**HOW TO COMPLETE THIS TASK:** Up to and including the line with "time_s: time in", restate the material below word for word, beginning with its first line.
======== INFORMATION SUPPLIED
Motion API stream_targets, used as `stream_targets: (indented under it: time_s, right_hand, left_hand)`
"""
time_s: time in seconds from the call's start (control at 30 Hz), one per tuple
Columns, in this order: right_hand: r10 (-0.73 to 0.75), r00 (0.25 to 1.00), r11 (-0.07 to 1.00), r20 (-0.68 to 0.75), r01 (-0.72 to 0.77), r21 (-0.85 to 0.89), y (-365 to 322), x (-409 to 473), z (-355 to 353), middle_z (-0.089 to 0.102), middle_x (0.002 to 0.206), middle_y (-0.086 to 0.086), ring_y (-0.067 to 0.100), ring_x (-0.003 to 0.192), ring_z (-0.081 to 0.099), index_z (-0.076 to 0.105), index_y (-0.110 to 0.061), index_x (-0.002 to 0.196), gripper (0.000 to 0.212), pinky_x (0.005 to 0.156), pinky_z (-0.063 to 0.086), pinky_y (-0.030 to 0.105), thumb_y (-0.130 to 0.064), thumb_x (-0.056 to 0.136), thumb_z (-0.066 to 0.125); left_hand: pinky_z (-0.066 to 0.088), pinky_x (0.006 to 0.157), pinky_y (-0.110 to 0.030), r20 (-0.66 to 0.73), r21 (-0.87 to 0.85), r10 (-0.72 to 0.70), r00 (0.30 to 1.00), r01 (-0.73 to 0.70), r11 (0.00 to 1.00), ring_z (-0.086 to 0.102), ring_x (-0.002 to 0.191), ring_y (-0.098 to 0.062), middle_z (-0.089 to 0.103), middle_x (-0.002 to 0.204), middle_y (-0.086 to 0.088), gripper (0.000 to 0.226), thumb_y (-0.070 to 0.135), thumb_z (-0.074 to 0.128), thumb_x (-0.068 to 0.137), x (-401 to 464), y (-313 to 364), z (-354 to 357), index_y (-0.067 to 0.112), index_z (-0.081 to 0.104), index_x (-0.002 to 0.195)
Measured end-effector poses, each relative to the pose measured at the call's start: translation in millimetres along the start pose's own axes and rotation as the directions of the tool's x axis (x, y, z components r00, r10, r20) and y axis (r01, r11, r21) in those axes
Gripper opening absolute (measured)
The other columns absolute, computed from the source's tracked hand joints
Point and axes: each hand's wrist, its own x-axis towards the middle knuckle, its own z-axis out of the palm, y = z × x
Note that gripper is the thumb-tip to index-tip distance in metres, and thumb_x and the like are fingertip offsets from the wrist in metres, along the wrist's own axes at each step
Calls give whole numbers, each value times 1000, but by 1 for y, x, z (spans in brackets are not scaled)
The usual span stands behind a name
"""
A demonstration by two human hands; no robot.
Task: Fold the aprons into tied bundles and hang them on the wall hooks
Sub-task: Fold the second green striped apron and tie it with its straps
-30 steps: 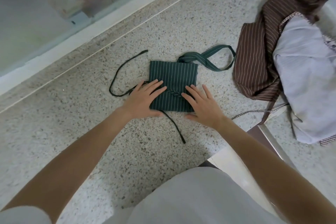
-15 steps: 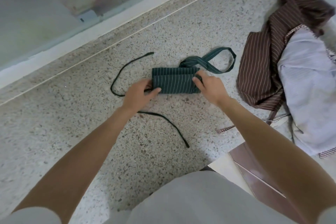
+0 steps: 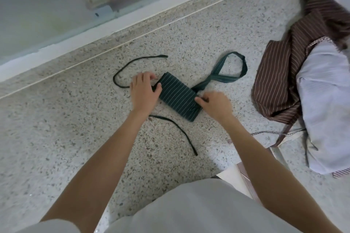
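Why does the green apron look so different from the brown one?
The green apron is folded into a small, neat packet, while the brown apron lies crumpled in a loose heap. The left hand and right hand grip the green apron at its two ends; nobody touches the brown apron. The green apron lies by itself on the floor, but the brown apron sits partly under a white cloth. Both have thin pale stripes.
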Motion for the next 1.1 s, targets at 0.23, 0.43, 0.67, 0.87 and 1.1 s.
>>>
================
**ANSWER BOX:**
Motion API stream_targets, used as `stream_targets: (indented under it: time_s, right_hand, left_hand)`
"""
time_s: time in seconds from the call's start (control at 30 Hz), one per tuple

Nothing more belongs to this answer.